The rice seedling row identification is easily affected by factors such as duckweed weed noise, fuzzy factors caused by illumination change of farmland environment and machine vibration, and the like, so that a better rice seedling row identification method needs to be researched urgently.
Disclosure of Invention
In order to solve the above mentioned disadvantages in the background art, the present invention provides a method for identifying rice seedling rows based on row vector grid classification.

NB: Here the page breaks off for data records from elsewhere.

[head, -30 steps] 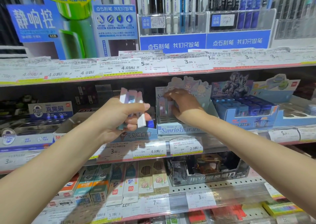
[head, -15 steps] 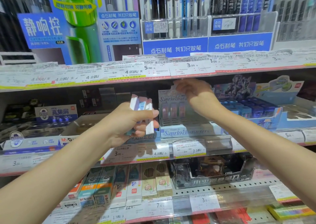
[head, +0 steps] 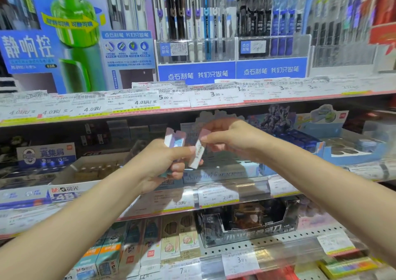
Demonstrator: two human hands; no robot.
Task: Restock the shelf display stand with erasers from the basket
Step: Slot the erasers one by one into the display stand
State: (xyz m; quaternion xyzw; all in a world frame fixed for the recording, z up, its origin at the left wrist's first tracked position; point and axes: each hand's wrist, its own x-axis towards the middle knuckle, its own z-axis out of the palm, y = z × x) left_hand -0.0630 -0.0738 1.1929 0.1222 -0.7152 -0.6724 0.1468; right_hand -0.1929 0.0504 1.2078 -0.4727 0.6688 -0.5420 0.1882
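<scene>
My left hand point(head: 162, 162) is closed around a small bunch of wrapped erasers point(head: 174, 140) whose pale, shiny tops stick up above the fist. My right hand point(head: 227, 138) meets it in front of the middle shelf, and its thumb and fingers pinch the top of one white eraser point(head: 198, 153) that leans at the edge of the bunch. Directly behind both hands stands the pale blue display stand point(head: 214, 176) with cartoon characters on its backboard, mostly hidden and blurred. No basket is in view.
Price tags line each shelf edge point(head: 171, 104). Pens hang in racks point(head: 197, 22) above. A blue box of erasers point(head: 300, 142) stands right of the stand, a cardboard tray point(head: 94, 170) left of it. Pencil boxes point(head: 171, 243) and a dark display box point(head: 246, 222) fill the shelf below.
My right hand has left the top of the display stand and come left to the bunch in my left hand, where it now pinches one eraser. The left hand stayed about where it was.
</scene>
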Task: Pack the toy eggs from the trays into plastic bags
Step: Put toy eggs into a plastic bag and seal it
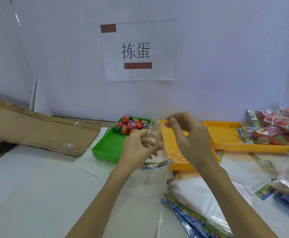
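Several red toy eggs (131,125) lie heaped at the far end of a green tray (111,146). Above the gap between the green tray and a yellow tray (173,143), both my hands hold one clear plastic bag (157,145) with a colourful printed bottom strip. My left hand (138,146) pinches the bag's left side. My right hand (188,133) pinches its top edge with curled fingers. The bag is blurred, and I see no egg in it.
A second yellow tray (229,140) at the right holds a packed bag of eggs (263,137); more packed bags (284,122) pile beyond it. A stack of empty bags (197,201) lies at the near right. Flattened cardboard (37,129) lies at the left, below a wall with a paper sign (140,50).
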A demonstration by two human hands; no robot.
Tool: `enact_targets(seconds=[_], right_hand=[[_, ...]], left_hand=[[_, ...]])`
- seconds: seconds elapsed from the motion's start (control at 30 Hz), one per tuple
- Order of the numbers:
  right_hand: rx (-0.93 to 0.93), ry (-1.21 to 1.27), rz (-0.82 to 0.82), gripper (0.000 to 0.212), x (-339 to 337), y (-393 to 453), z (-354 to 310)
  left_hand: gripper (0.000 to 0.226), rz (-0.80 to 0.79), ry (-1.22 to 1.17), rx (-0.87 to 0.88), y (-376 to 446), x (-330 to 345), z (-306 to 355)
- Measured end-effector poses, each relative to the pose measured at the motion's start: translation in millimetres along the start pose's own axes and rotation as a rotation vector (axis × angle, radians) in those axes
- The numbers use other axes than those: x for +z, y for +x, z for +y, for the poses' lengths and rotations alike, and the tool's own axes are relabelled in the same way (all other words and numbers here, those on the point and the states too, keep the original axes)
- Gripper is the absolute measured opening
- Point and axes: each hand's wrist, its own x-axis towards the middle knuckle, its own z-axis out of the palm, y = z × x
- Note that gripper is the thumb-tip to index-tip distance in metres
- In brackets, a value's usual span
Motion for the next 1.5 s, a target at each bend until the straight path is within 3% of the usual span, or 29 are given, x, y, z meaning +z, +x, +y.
enact_targets(seconds=[0.13, 0.27, 0.37, 0.5, 0.87, 0.93, 1.03, 1.13, 1.23, 1.37, 1.5], right_hand=[[-0.028, -0.094, -0.155, 0.019, 35, 26, -9], [0.085, -0.228, -0.438, 0.038, 83, 71, -2], [0.11, -0.39, -0.705, 0.051, 111, 89, 13], [0.064, -0.544, -0.894, 0.043, 131, 86, 29], [0.148, -0.543, -0.782, 0.019, 126, 74, 39], [0.164, -0.447, -0.608, 0.018, 124, 72, 39], [0.247, -0.097, -0.212, 0.019, 109, 66, 36], [0.326, 0.234, -0.063, 0.019, 88, 55, 29], [0.237, 0.325, -0.012, 0.019, 68, 38, 22], [0.112, 0.215, -0.079, 0.019, 54, 18, 19], [0.102, 0.138, -0.135, 0.018, 48, 11, 18]], left_hand=[[0.032, 0.103, -0.112, -0.174, 3, -12, -7], [0.033, 0.041, -0.198, -0.36, 7, -38, -10], [0.032, 0.066, -0.154, -0.399, 9, -55, -14], [0.043, 0.145, -0.109, -0.401, 10, -64, -19], [0.048, 0.115, -0.052, -0.376, 10, -68, -21], [0.05, 0.101, -0.043, -0.361, 9, -69, -21], [0.053, 0.095, -0.072, -0.311, 9, -68, -19], [0.051, 0.091, -0.07, -0.215, 10, -63, -16], [0.044, 0.079, -0.041, -0.105, 10, -57, -14], [0.044, 0.035, -0.012, 0.008, 10, -52, -14], [0.048, -0.004, 0.023, 0.092, 9, -45, -12]])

The purpose of the invention can be realized by the following technical scheme:
a rice seedling row identification method based on row vector grid classification comprises the following steps:
firstly, extracting features of an input image;
classifying based on the row vector grids;
and thirdly, outputting the horizontal position of the seedling row.
Further, the specific steps of the first step are as follows:
a1, inputting a rice seedling image H W;
a2, extracting features of the original input rice seedling image by using a convolution kernel of 64 × 7 × 7, wherein the step size stride is 2, and obtaining an output feature map of the 0 th layer
A3, performing feature extraction on the 0 th layer output feature diagram obtained by A2 by using two basic blocks 1 to obtain the 1 st layer output feature diagram
A4, performing feature extraction on the layer 1 output feature diagram obtained by A3 by using two basic blocks 2 to obtain the layer 2 output feature diagram
A5, performing feature extraction on the layer 2 output feature diagram obtained by A4 by using two basic blocks 3 to obtain the layer 3 output feature diagram
A6, performing feature extraction on the layer 3 output feature diagram obtained by A5 by using two basic blocks 4 to obtain the layer 4 output feature diagram
A7, performing feature extraction on the 4 th layer output feature map obtained by A6 by using convolution and full connection to obtain the 5 th layer output vector 1O5。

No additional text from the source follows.